DeleteView is a bit different from CreateView and UpdateView. As the official documentation states, if called with a GET method it shows a confirmation page that POSTs to the same URL. So, as for the GET requests, DeleteView just uses the get() method defined by its ancestor BaseDetailView (views/generic/detail.py#L103), which renders the template putting the object in the context. When called with a POST request, the view uses the post() method defined by DeletionMixin (views/generic/edit.py#L233, which in turn just calls the delete() method of the same class (views/generic/edit.py#L239). This performs the deletion on the database and redirects to the success URL.

Conclusion

As you can see, the structure behind the current implementation of Django class-based form views is rather complex. This allows the user to achieve complex behaviours like the CUD operations just by defining a couple of classes as I did in the simple example at the beginning of the post. Most of the time, however, such a simplification makes it difficult for the programmer to understand how to achieve the desired changes to the class behaviour. So the purpose of this big tour I made inside the Django source code was to give an insight of what methods are called in the lifetime of your HTTP request so that you can better identify what methods you need to override.

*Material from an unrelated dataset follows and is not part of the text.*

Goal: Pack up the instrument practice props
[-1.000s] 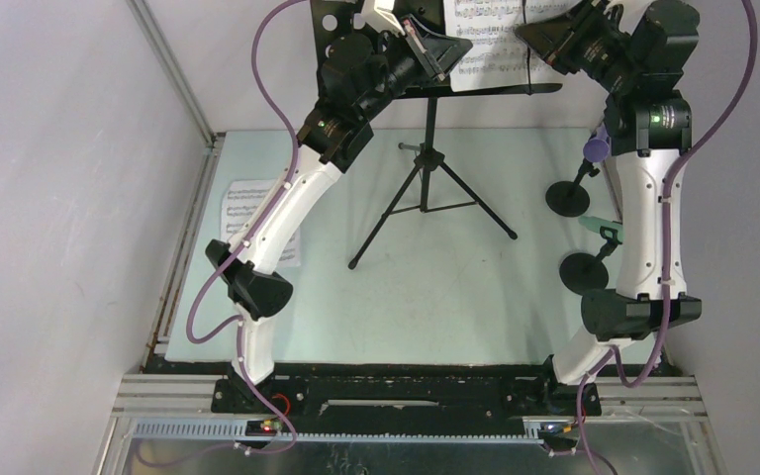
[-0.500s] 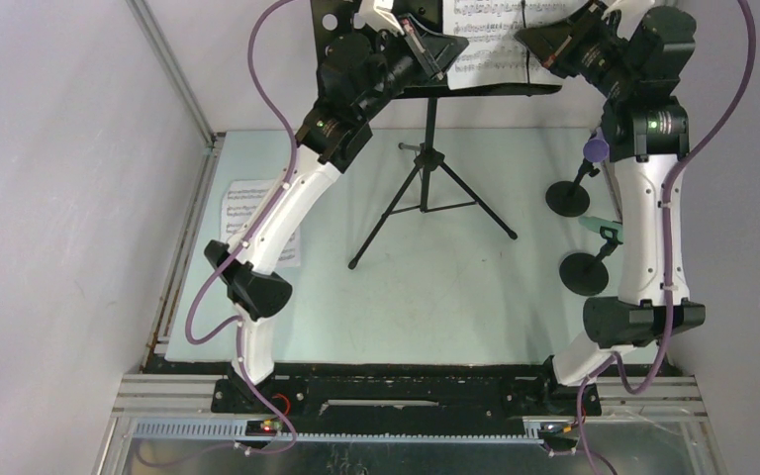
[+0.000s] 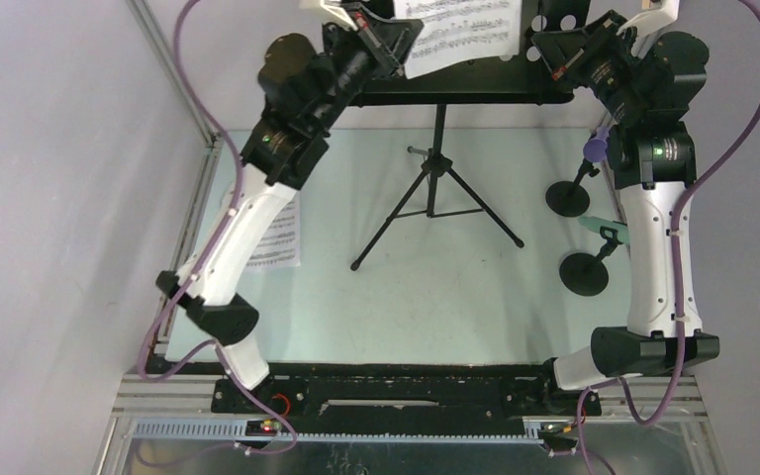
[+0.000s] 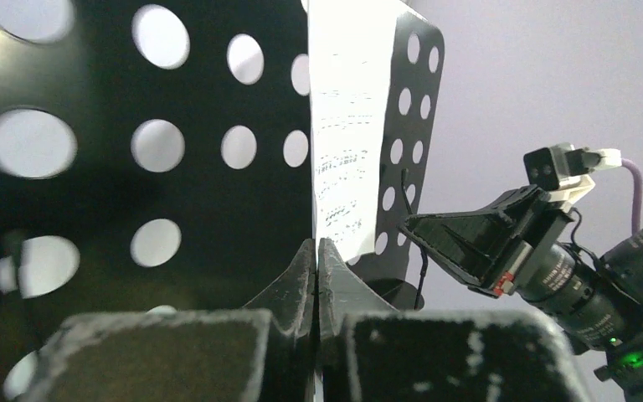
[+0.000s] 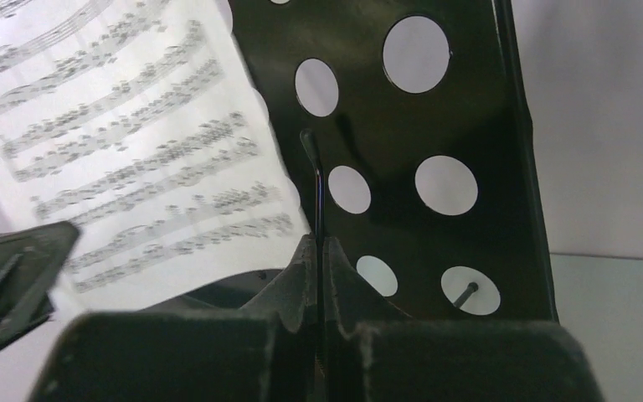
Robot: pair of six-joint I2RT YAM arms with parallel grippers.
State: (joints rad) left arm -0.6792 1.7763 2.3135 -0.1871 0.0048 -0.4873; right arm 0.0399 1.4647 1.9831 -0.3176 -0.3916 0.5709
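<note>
Music rack [image 3: 455,91] farther right than before, long axis upright.

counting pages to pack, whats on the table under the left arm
A sheet-music page lies flat on the table. The left arm crosses above it and hides its left part, so whether a second page lies beneath cannot be told.

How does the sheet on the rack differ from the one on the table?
The rack sheet leans on the perforated plate, pinched by the left gripper; the table sheet lies flat. The rack sheet is far back; the table sheet sits left, partly hidden by the left arm. Both are printed music.
</note>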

When performing special actions that fall outside the standard CUD operations you better inherit from FormView (views/generic/edit.py#L181). The first thing to do is to check if and how you need to customize the get() and post() methods; remember that you either need to implement the full behaviour of those methods or make you changes and call the parent implementation. If this is not enough for your application consider overriding one of the more dedicated methods, such as get_form_kwargs() or form_valid().